Quote exactly, and only, the lines of the material below from the line with "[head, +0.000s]" through the line with "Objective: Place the".

• DATA PROVIDED

--------------------------------

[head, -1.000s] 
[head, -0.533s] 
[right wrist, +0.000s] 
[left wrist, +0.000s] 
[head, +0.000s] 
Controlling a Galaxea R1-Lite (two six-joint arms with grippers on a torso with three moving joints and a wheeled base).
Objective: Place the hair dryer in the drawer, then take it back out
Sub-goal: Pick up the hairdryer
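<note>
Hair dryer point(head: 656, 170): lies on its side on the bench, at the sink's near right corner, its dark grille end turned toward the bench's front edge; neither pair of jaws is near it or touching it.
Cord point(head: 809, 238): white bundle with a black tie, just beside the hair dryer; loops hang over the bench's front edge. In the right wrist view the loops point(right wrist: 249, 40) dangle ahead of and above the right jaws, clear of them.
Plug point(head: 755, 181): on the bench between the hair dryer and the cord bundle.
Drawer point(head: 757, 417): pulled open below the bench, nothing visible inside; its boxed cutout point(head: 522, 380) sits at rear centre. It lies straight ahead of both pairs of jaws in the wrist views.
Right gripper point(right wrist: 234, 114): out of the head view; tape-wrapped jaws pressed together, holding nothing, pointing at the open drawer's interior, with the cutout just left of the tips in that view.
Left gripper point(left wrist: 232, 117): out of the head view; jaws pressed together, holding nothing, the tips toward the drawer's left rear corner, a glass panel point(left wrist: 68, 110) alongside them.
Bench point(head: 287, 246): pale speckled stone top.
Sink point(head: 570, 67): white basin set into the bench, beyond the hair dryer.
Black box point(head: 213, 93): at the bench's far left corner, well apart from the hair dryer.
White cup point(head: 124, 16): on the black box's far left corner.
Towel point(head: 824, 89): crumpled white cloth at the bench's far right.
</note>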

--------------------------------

• OUTPUT FOR THIS TASK
[head, +0.000s] 
Controlling a Galaxea R1-Lite (two six-joint arms with grippers on a torso with three moving joints and a wheeled base).
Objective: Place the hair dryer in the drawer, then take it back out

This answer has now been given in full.